Mental health problems in the general population have been reported during the SARS-CoV-2 pandemic; however, there were rare data in persons with chronic myeloid leukemia (CML). Therefore, we performed a cross-sectional study on mental health evaluated using the 9-item Patient Health Questionnaire (PHQ-9; depression), the 7-item Generalized Anxiety Disorder (GAD-7; anxiety), and the 22-item Impact of Event Scale—Revised (IES-R; distress), including subscales of avoidance, intrusion, and hyper-arousal in persons with CML, non-cancer persons, and immediate family members of persons with cancer as controls (≥16 years) by an online survey. Data from 3,197 persons with CML and 7,256 controls were collected. In multivariate analyses, CML was significantly associated with moderate to severe depression (OR = 1.6; 95% Confidence Interval [CI], 1.4, 1.9; p < 0.001), anxiety (OR = 1.4 [1.1, 1.7]; p = 0.001), distress (OR = 1.3 [1.1, 1.5]; p < 0.001), and hyper-arousal (OR = 1.5 [1.3, 1.6]; p < 0.001). Moreover, delay in regular monitoring was significantly associated with depression (OR 1.3 [1.0, 1.7]; p = 0.024), anxiety (OR = 1.3 [1.0, 1.8]; p = 0.044), avoidance (OR = 1.2 [1.0, 1.4]; p = 0.017), and intrusion (OR = 1.2 [1.0, 1.4]; p = 0.057); tyrosine kinase-inhibitor dose reduction or discontinuation, depression (OR = 1.9 [1.3, 2.8]; p = 0.001), distress (OR = 2.0 [1.4, 2.8]; p < 0.001), avoidance (OR = 1.6 [1.2, 2.1]; p = 0.004), intrusion (OR = 1.6 [1.1, 2.1]; p = 0.006), and hyper-arousal (OR = 1.3 [1.0, 1.8]; p = 0.088). We concluded that persons with CML during the SARS-CoV-2 pandemic have worse mental health including depression, anxiety, and distress symptoms. Decreasing or stopping monitoring or dose resulted in adverse mental health consequences.

Introduction

There are many reports of increased prevalence and severity of mental health problems including those of depression, anxiety, and distress during the severe acute respiratory syndrome coronavirus-2 (SARS-CoV-2) pandemic in the general population, medical health care workers (19), and persons with chronic diseases (10, 11). Several studies reported that cancer patients experienced mental health problems or worse health-related quality of life (HRQoL) (1221), which were associated with delay in cancer care or reduced therapy intensity. However, the impact of the pandemic on the mental health of persons with leukemia is rare, and there is none in persons with chronic myeloid leukemia (CML).

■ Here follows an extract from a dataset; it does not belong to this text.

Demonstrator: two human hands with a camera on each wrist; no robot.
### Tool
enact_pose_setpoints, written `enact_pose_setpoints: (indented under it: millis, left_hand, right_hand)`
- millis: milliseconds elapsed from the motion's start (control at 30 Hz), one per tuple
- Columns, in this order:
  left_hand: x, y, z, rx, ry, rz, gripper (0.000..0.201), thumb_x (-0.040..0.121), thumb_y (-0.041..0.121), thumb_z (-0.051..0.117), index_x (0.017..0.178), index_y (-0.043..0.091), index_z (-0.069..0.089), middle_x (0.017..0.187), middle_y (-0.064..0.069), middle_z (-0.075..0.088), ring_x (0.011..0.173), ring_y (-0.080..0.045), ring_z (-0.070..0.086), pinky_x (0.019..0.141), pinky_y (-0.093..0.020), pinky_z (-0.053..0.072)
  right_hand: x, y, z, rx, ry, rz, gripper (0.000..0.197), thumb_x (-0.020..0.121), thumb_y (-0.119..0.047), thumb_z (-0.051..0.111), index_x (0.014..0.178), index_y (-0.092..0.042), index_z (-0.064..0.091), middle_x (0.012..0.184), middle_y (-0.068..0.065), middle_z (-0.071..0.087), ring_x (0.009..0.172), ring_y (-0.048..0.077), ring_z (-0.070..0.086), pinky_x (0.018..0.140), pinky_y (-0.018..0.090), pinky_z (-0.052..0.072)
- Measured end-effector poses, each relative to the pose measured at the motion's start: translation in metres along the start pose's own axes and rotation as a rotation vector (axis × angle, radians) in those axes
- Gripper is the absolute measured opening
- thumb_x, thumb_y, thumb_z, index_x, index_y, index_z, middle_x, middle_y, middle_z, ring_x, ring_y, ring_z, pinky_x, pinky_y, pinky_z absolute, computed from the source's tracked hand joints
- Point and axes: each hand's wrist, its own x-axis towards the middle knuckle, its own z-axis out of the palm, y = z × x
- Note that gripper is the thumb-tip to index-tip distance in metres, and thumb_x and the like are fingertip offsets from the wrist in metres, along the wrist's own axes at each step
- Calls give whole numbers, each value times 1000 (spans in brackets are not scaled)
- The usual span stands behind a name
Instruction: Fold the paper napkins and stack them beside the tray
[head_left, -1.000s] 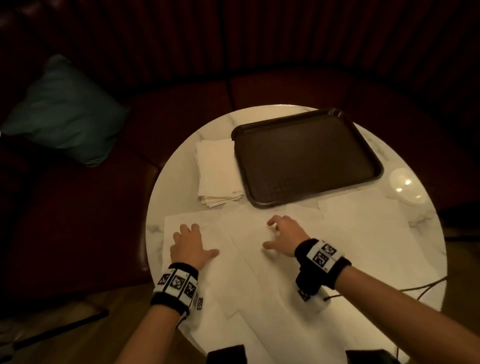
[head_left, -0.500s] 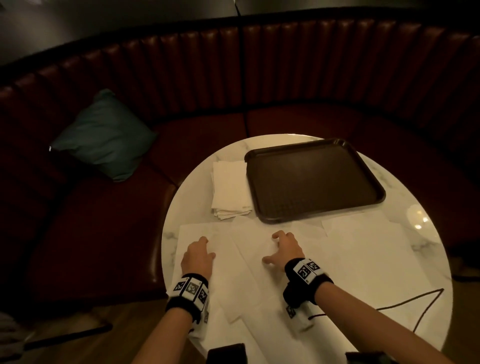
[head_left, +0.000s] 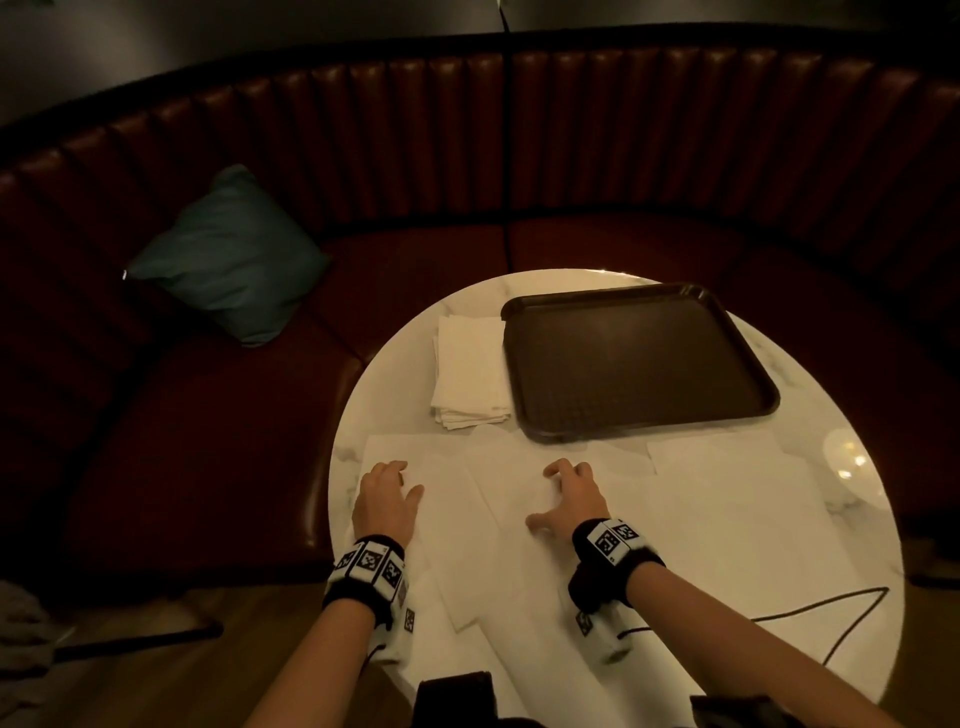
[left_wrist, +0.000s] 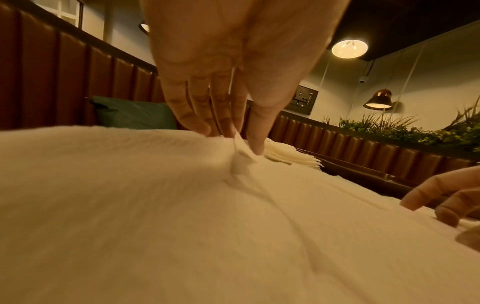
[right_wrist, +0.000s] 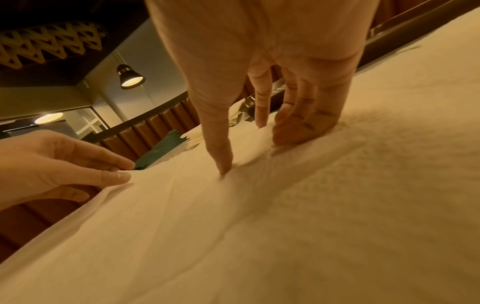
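Observation:
Several unfolded white napkins (head_left: 519, 545) lie overlapping on the near half of the round marble table (head_left: 400, 364). My left hand (head_left: 402, 478) pinches up a small peak of the leftmost napkin (left_wrist: 155, 205) between thumb and fingers (left_wrist: 223, 123). My right hand (head_left: 550, 493) presses its spread fingertips (right_wrist: 293, 131) and thumb down on the middle napkin (right_wrist: 311, 205). A stack of folded napkins (head_left: 470, 374) sits against the left side of the dark brown tray (head_left: 639, 364), which holds nothing.
A curved dark red booth seat (head_left: 519, 130) wraps round the far side of the table, with a teal cushion (head_left: 228, 260) at the left. A black cable (head_left: 810, 616) trails over the napkins by my right forearm. Wood floor (head_left: 156, 675) lies below left.
The head view has tilted up, showing more of the booth. My left hand's thumb has drawn in toward the fingers, lifting a bit of napkin. The right hand stays pressed on the middle napkin.

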Motion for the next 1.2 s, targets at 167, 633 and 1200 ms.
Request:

The mental health of persons with CML is of concern because they require long-term tyrosine kinase-inhibitor (TKI) therapy response monitoring and TKI dose adjustments (22). Data from before the pandemic indicate that persons with CML experience more severe depression and/or anxiety to daily life challenges compared with controls (2327). Several studies reported prevalence and/or severity of SARS-CoV-2-infection and of coronavirus infectious disease 2019 (COVID-19) in persons with CML (2831) compared with controls. There are no data on the mental health of persons with CML during the SARS-CoV-2 pandemic. Therefore, we performed a cross-sectional survey to explore the prevalence of depression, anxiety, and distress symptoms in 3,197 subjects with CML during the pandemic. Results were compared with concurrent controls, which were non-cancer persons and immediate family members of persons with cancer including CML. We were especially interested in the effects on mental health of adjustments in the frequency of monitoring response to TKI therapy and/or dose.

Materials and Methods

Study Design

From April 28 to May 12, 2020, a cross-sectional online survey was done using the WeChat-based survey program Wenjuanwang. Persons diagnosed with CML, non-cancer persons, and immediate family members of persons with cancer including CML as controls (≥ 16 years) in China were invited to participate in the survey. Persons diagnosed with CML after February 2020 and those with COVID-19 were excluded. The studies involving human participants were reviewed and approved by the Ethics Committee of Peking University People's Hospital who waived the requirement for informed consent because of the outbreak of SARS-CoV-2.

Questionnaire

The questionnaire consisted of five dimensions (Supplementary Contents 1, 2). The first dimension included a brief introduction of the survey and a question about whether having filled out the questionnaire before. The second dimension included 10 questions assessing demographics. The third included 15 questions about CML-related data such as diagnosis, therapy, and response. The fourth included 11 questions about behavior and experience at the peak of the COVID-19 pandemic in China, the end of January to end of March (3234). The fifth included three self-reported validated measurement tools in Chinese version including the 9-item Patient Health Questionnaire (PHQ-9), the 7-item Generalized Anxiety Disorder (GAD-7), and the 22-item Impact of Event Scale—Revised (IES-R) to assess the prevalence and severity of depression, anxiety, and distress during the end of January to April. The questionnaire was the same for age and subjects with CML except for CML-related questions (the third dimension). Comorbidities were defined as coexisting diseases except CML and COVID-19.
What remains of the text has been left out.